Potatoes are often called the second bread, emphasizing the extraordinary importance of this crop. Yet in terms of labor intensity, especially on individual plots, it is far from last on the list. All the more so if all the work is done here the old-fashioned way, without any means of mechanization.
A device I designed is intended to make the gardener’s life a little easier. It performs two functions at once: those of a tracer and a potato planter. After seeing the homemade machine at work, all the neighbors wanted to get one just like it (which, by the way, nearly triples labor productivity during tracing and planting) or a similar device for personal use. However, it is not possible to fulfill that request right now: I have neither the time nor the appropriate materials. But there are sketches by which (see the illustrations) anyone can personally make an accurate (and, most importantly, fully workable) copy of the liked “mechanical helper.”
It is easy to see that the proposed design is based on a welded structure made of water and gas pipes. It is fitted with two hole-forming elements, as well as a telescopically sliding bracket and three markers that can be securely fixed in any of the provided positions with locking bolts. In addition, the upper part of this structure has a welded bushing in which a tubular upright is secured with a clamping M10 bolt. Branching at the top, the upright forms two handles with limiters at the end of each.

1 — base (water or gas pipe 60×3, length 565 mm), 2 — conical tip (from a development, made of St3 sheet 1.5 mm thick, 2 pcs.), 3 — hole-former body (pipe 60×3, length 100 mm, 2 pcs.), 4 — marker (pipe 21×2.5, length 250 mm, 3 pcs.), 5 — marker bracket (pipe 21×2.5, length 330 mm, 2 pcs.), 6 — guide bushing (pipe 27×3, length 65 mm, 2 pcs.), 7 — M8 locking bolt (3 pcs.), 8 — M8 nut (welded, 3 pcs.), 9 — welded upright bushing (pipe 27×3, length 120 mm), 10 — upright with handles (pipe 21×2.5), 11 — M10 clamping bolt, 12 — sliding bracket (pipe 54×2.5, length 560 mm), 13 — stop plug (2 pcs.).
Telescopically connected parts and assemblies make it possible not only to adapt this device relatively easily to specific working conditions (for example, to set the required spacing during tracing and planting), but also to disassemble it afterward for convenient carrying and compact storage.

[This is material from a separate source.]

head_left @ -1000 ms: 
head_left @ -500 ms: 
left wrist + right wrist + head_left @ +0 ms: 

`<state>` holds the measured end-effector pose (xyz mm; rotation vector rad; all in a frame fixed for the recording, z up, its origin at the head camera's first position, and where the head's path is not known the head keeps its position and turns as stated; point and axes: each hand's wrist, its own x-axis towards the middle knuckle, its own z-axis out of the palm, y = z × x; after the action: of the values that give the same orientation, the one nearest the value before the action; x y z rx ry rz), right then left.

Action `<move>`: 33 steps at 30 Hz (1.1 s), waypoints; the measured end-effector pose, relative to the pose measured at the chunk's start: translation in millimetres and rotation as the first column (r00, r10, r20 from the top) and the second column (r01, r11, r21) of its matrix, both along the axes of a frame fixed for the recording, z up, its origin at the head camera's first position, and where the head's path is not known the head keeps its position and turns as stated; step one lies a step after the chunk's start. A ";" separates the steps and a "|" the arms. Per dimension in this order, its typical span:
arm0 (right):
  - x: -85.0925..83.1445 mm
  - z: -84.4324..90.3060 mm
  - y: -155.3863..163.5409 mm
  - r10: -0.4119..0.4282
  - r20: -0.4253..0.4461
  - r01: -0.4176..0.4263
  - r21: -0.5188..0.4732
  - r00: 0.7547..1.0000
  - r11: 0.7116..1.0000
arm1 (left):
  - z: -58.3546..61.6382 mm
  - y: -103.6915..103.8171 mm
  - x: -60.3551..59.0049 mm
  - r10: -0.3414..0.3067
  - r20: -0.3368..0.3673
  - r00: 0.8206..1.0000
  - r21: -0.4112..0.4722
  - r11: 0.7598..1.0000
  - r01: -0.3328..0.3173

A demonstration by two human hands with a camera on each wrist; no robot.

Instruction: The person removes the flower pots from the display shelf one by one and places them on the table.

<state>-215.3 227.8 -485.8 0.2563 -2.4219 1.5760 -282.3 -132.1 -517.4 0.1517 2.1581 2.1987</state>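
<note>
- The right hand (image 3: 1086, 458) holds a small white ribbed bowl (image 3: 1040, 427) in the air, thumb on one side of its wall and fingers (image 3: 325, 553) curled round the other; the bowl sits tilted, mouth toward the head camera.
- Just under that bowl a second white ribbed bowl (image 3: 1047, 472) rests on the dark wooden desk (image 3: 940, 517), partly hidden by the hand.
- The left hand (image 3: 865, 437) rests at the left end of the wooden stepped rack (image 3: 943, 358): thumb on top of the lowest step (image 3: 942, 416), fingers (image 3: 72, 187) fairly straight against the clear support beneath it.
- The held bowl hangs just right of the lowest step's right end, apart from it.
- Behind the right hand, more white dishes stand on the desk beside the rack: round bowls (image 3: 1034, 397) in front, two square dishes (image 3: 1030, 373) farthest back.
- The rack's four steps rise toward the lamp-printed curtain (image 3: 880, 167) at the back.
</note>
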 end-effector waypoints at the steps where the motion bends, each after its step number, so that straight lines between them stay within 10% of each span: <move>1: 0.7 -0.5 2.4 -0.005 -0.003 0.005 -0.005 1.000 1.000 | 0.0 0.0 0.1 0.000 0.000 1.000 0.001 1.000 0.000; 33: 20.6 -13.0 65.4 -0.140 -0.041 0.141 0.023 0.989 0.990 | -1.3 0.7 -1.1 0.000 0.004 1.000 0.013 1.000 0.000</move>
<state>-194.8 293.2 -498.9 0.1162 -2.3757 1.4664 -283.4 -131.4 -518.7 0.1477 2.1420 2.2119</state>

As for the manufacturing technology of the structure, everything here, as they say, is without any significant peculiarities. The blanks are cut lengths of steel water and gas pipes and 1.5 mm steel sheet (St3) of the appropriate sizes (see the illustrations). Properly fitted parts are welded butt-to-butt. The seam is continuous, with subsequent grinding on an emery wheel.
The proposed design has no provision for adjusting the distance between rows, because such a device would inevitably make the entire structure heavier. For the inter-row spacing, I chose what I consider the optimal, practice-proven option. And if it does not suit someone, it is easy to make the appropriate changes to the sketches published in the magazine pages and build a tracer-potato planter with the distance between the hole formers that best suits the particular maker-user.
Now for the operating technique of our mechanical helper. After stretching a cord (only for the first row; after that it will no longer be needed), tracing and planting begin. The device is held with both hands, elbows slightly bent. It is set so that the first hole former is at the peg, and the right marker linked to it runs straight along the cord; then the right foot presses on the base pipe at the point marked on the illustrations with a wide arrow. At once, a pair of planting holes and three marking points appear on the plot. The two side ones serve as guides during tracing and planting of the next row, and the front one serves as a pilot signal for a new (next) placement of the mechanical helper. Then comes another foot press (more precisely, a step), as a result of which new holes for planting potatoes are formed.

The work usually moves forward so quickly that the helpers working together with the “operator” barely have time to drop potatoes into the appearing holes while covering them at the same time. After completing the first pass, the workers turn around and just as successfully make the second pass, guided by the marks left by the pair of side markers. (Although the operator need not turn around and can continue working while moving backward.) Then comes the third pass, the fourth… And so on until potato planting on the plot is fully completed.
Further work — whether weeding, hilling, or harvesting — is also made easier, because all the rows are, as they say, ruler-straight. All the more so if you also have appropriate mechanical helpers here, such as original hand cultivators, hilling plows, and various potato diggers. Their descriptions and sketches were published on the pages of Modelist-Konstruktor, which I have read (as, probably, have many other DIY enthusiasts) since early childhood.